What to work on – Copy out the listing beneath, missing nothing.

══ Provided material ══

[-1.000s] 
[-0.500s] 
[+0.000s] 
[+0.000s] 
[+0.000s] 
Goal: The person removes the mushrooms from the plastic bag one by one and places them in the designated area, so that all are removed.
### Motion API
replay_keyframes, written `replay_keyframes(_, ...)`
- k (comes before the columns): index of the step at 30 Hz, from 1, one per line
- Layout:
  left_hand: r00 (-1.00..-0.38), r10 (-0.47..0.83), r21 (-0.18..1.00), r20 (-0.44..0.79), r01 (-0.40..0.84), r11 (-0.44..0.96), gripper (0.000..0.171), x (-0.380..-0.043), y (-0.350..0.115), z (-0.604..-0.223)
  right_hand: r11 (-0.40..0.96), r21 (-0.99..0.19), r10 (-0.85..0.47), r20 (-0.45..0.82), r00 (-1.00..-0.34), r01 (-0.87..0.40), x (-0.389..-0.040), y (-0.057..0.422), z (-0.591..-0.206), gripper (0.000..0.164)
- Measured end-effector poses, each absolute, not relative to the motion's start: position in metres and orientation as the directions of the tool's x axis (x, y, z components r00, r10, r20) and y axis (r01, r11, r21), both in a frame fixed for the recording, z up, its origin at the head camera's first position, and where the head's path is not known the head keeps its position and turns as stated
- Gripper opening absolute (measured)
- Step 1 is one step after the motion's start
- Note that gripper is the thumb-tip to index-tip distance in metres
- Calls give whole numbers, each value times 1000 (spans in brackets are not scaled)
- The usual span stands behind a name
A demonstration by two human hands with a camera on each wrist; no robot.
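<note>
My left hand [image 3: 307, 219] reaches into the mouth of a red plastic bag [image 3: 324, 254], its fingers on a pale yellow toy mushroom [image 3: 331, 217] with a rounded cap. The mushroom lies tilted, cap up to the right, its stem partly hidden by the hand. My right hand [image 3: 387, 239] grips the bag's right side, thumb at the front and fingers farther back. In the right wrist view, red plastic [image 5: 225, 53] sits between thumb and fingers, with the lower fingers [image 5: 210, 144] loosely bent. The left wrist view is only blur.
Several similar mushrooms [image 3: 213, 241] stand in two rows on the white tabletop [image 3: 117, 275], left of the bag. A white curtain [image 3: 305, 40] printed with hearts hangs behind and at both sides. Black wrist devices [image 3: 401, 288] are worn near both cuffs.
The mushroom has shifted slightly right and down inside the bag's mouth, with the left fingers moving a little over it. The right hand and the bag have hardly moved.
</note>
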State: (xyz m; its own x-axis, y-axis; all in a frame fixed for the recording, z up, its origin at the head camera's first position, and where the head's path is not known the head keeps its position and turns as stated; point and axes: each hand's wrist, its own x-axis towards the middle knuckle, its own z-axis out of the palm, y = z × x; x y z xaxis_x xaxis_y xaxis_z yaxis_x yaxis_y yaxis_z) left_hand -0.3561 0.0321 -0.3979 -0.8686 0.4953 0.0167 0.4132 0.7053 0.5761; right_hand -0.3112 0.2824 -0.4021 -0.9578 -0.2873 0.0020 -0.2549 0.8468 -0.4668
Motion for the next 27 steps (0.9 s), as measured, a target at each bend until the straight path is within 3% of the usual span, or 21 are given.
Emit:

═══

Answer to this exercise –
[-1.000s] 
[-0.500s] 
[+0.000s] 
[+0.000s] 
[+0.000s] 
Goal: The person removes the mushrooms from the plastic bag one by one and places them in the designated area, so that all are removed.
### Motion API
replay_keyframes, written `replay_keyframes(_, ...)`
- k (comes before the columns): index of the step at 30 Hz, from 1, one per line
- Layout:
  left_hand: r00 (-1.00..-0.38), r10 (-0.47..0.83), r21 (-0.18..1.00), r20 (-0.44..0.79), r01 (-0.40..0.84), r11 (-0.44..0.96), gripper (0.000..0.171), x (-0.380..-0.043), y (-0.350..0.115), z (-0.604..-0.223)
  right_hand: r11 (-0.40..0.96), r21 (-0.99..0.19), r10 (-0.85..0.47), r20 (-0.45..0.82), r00 (-1.00..-0.34), r01 (-0.87..0.40), x (-0.389..-0.040), y (-0.057..0.422), z (-0.591..-0.206), gripper (0.000..0.164)
- Measured end-effector poses, each absolute, not relative to the motion's start: position in metres and orientation as the directions of the tool's x axis (x, y, z components r00, r10, r20) and y axis (r01, r11, r21), both in a frame fixed for the recording, z up, its origin at the head camera's first position, and where the head's path is not known the head keeps its position and turns as stated
- Gripper opening absolute (measured)
- Step 1 is one step after the motion's start
- Note that gripper is the thumb-tip to index-tip distance in metres
- Calls give whole numbers, each value times 1000 (spans in brackets are not scaled)
- The usual span stands behind a name
A demonstration by two human hands with a camera on each wrist; no robot.
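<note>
My left hand [image 3: 307, 219] reaches into the mouth of a red plastic bag [image 3: 324, 254], its fingers on a pale yellow toy mushroom [image 3: 331, 217] with a rounded cap. The mushroom lies tilted, cap up to the right, its stem partly hidden by the hand. My right hand [image 3: 387, 239] grips the bag's right side, thumb at the front and fingers farther back. In the right wrist view, red plastic [image 5: 225, 53] sits between thumb and fingers, with the lower fingers [image 5: 210, 144] loosely bent. The left wrist view is only blur.
Several similar mushrooms [image 3: 213, 241] stand in two rows on the white tabletop [image 3: 117, 275], left of the bag. A white curtain [image 3: 305, 40] printed with hearts hangs behind and at both sides. Black wrist devices [image 3: 401, 288] are worn near both cuffs.
The mushroom has shifted slightly right and down inside the bag's mouth, with the left fingers moving a little over it. The right hand and the bag have hardly moved.
</note>
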State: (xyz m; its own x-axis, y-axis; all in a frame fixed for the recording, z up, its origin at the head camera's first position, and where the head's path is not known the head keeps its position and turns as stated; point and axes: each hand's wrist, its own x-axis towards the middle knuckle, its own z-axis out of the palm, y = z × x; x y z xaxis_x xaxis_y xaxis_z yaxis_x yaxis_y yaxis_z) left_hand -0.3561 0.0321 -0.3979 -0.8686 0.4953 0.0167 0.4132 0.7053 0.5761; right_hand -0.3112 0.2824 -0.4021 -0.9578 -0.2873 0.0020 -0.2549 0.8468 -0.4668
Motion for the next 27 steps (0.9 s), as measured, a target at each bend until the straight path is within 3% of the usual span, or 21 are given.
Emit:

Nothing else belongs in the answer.